Problem to work on:
Could you copy each line of the listing below that has the word "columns"?

Provided records:
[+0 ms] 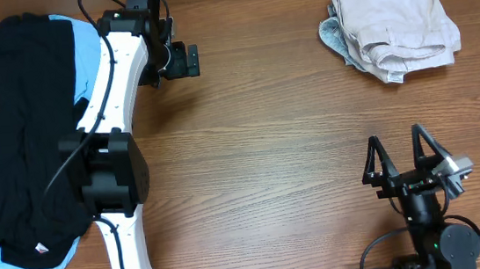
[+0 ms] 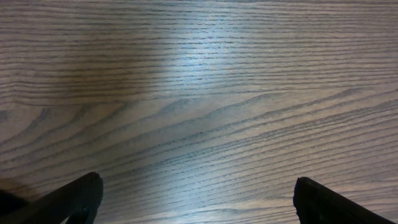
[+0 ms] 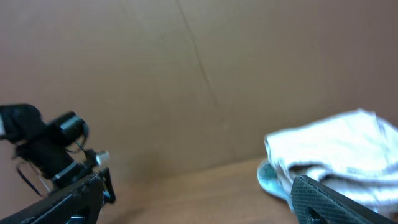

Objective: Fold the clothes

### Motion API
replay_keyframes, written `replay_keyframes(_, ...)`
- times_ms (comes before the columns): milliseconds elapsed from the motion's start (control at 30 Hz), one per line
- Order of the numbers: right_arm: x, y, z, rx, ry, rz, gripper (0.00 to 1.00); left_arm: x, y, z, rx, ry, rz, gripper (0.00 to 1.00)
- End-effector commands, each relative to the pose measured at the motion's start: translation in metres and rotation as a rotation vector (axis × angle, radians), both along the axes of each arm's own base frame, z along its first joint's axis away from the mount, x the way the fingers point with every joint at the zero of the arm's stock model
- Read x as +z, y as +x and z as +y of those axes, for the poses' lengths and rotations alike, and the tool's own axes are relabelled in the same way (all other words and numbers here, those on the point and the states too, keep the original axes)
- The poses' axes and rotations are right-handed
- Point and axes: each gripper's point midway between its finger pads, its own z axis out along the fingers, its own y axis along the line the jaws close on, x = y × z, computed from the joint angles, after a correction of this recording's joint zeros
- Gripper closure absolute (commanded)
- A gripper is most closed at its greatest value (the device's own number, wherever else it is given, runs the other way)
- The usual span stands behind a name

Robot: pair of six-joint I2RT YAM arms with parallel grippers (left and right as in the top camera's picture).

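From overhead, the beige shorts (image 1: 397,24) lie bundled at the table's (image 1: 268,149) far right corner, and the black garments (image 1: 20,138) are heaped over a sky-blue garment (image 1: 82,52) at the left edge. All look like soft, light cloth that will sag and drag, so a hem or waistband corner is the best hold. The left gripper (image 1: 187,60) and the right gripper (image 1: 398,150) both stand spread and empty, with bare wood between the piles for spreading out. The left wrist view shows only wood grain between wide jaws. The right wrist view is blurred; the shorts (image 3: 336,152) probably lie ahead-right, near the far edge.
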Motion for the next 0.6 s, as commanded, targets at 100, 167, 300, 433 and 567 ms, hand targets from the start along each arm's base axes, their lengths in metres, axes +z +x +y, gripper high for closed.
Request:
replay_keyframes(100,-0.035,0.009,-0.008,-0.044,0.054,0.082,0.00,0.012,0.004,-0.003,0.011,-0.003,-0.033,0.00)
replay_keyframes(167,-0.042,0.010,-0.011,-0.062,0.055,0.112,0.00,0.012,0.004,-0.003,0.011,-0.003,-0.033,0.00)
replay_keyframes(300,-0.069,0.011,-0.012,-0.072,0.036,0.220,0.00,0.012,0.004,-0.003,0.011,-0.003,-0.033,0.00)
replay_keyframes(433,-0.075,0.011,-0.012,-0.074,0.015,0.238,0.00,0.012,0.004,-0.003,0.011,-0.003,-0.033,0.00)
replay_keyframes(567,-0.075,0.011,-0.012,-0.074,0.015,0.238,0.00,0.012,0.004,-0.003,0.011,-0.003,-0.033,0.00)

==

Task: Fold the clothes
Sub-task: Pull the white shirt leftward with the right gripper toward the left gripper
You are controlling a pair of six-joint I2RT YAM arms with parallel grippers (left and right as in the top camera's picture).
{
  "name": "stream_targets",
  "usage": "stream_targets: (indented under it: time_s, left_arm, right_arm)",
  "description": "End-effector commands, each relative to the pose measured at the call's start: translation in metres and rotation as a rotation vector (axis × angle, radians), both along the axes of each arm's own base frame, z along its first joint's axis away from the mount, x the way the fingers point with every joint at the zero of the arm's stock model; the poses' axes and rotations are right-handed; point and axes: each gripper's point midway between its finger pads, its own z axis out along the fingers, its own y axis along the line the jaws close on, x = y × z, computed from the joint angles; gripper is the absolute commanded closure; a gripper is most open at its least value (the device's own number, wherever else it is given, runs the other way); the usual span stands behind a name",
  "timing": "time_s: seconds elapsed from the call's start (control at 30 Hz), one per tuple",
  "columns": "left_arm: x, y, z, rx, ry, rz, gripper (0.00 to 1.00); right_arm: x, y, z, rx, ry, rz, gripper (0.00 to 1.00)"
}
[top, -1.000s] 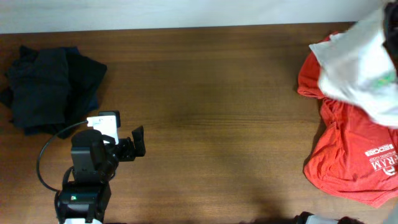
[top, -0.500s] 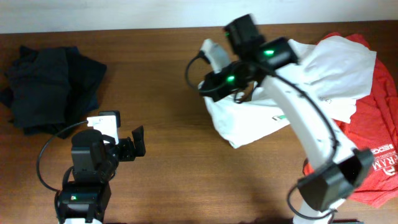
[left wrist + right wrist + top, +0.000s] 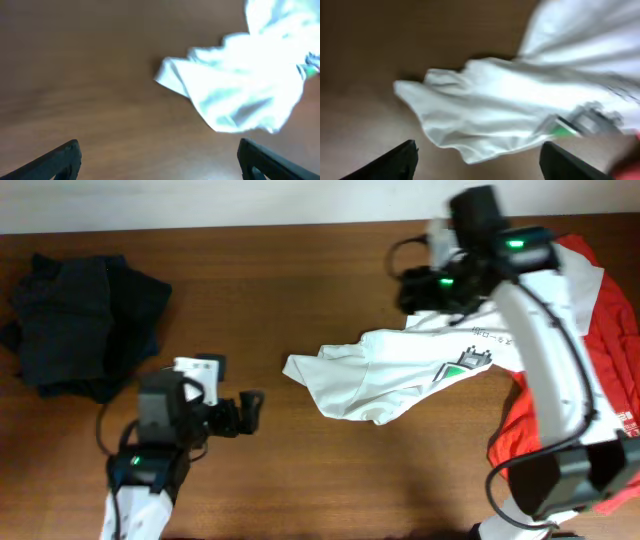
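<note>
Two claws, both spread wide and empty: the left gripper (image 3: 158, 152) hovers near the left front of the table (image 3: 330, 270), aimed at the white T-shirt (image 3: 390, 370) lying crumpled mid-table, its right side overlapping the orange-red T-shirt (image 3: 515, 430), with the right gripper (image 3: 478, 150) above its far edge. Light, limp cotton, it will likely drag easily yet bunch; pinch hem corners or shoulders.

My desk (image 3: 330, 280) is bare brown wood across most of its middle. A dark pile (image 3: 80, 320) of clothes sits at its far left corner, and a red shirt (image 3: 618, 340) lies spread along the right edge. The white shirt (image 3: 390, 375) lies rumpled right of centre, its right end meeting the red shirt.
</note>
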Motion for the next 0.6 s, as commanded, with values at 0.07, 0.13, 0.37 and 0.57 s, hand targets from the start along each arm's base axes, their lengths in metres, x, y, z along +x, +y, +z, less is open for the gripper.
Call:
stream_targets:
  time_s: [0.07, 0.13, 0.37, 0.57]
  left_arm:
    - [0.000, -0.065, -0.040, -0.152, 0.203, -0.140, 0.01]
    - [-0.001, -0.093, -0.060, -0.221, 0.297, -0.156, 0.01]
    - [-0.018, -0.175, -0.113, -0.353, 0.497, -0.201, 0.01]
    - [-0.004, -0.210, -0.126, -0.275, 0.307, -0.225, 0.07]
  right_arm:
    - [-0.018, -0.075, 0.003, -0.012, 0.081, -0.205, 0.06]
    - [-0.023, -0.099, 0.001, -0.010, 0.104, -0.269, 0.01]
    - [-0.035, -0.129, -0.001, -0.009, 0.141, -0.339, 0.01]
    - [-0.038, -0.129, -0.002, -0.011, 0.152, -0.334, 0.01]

Written response:
- times_ms (comes before the columns): milliseconds elapsed from the motion's start (control at 30 Hz), one per line
  "columns": "left_arm: x, y, z, rx, ry, rz, gripper (0.00 to 1.00); right_arm: x, y, z, rx, ry, rz, gripper (0.00 to 1.00)"

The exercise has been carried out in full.